The feasibility of culturing osteoblasts on biodegradable poly($\alpha$-hydroxy esters) to form new bone was investigated through a series of five studies. The first study demonstrated that rat calvarial osteoblasts attached, proliferated, and functioned equally well on all the biodegradable polymer substrates studied (poly(L-lactic acid) (PLLA), 75:25 poly(DL-lactic-co-glycolic acid) (PLGA), 50:50 PLGA, and poly(glycolic acid) (PGA)) throughout the 14 day study, even though the polymer films were continuously degrading.
The second study showed that osteoblast migration occurred as a monolayer of individual osteoblasts and not a calcified tissue front on poly($\alpha$-hydroxy ester) films. Copolymer ratio in the polymer films did not affect the rate of increase in culture area covered by the growing cell colony; however, the rate of increase in culture area was lower for cell colonies formed with a lower osteoblast seeding density. The proliferation rate for the osteoblasts arising from bone chips was lower than either of the isolated cell colonies.
Bone formation in vitro was investigated in the third and fourth study by culturing stromal osteoblasts or rat calvarial osteoblasts in three-dimensional (3-D), biodegradable 75:25 PLGA foams. The polymer foams supported the growth of seeded osteoblasts as well as their differentiated function. Cell number, alkaline phosphatase activity, and mineralized tissue deposition increased significantly over time for all the polymer foams. Osteoblasts seeded at a lower cell density proliferated more rapidly, reaching comparable cell numbers at later culture times, but pore size over the range tested did not affect cell proliferation or function.

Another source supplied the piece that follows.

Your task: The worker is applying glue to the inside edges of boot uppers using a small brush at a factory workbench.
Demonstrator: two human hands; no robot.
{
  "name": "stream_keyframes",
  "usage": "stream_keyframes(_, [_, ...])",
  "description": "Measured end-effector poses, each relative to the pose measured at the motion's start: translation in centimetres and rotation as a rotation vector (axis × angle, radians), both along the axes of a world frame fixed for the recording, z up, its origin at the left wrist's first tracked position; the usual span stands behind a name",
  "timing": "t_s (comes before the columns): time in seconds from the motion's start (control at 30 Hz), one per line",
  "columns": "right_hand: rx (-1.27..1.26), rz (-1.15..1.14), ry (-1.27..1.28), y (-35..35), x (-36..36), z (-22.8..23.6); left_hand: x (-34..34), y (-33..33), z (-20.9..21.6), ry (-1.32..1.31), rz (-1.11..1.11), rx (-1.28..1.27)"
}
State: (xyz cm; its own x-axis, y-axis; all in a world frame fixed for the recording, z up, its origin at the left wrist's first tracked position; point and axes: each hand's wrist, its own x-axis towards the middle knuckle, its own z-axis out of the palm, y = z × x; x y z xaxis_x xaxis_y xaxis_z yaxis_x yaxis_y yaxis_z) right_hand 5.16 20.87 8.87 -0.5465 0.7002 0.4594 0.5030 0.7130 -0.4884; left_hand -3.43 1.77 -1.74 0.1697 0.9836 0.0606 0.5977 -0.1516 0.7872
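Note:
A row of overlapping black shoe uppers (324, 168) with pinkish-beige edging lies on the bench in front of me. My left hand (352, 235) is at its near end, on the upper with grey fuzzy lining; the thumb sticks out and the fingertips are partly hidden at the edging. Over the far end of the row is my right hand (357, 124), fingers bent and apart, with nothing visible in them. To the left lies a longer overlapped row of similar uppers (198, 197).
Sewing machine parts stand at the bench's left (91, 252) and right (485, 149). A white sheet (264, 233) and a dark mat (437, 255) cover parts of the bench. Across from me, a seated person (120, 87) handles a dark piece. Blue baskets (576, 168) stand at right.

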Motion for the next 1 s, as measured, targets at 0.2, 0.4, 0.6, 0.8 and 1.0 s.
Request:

In the final study, porous biodegradable poly(DL-lactic-co-glycolic acid) foams were seeded with rat stromal osteoblasts and implanted into the rat mesentery for up to 49 days to investigate in vivo bone formation using this osteoblast transplantation method. An organized and mineralized bone-like tissue was formed in all the constructs as early as 7 days post-implantation. Foam pore size did not affect the penetration depth of mineralized tissue or mineralized tissue volume per surface area found within the constructs at any time during the study.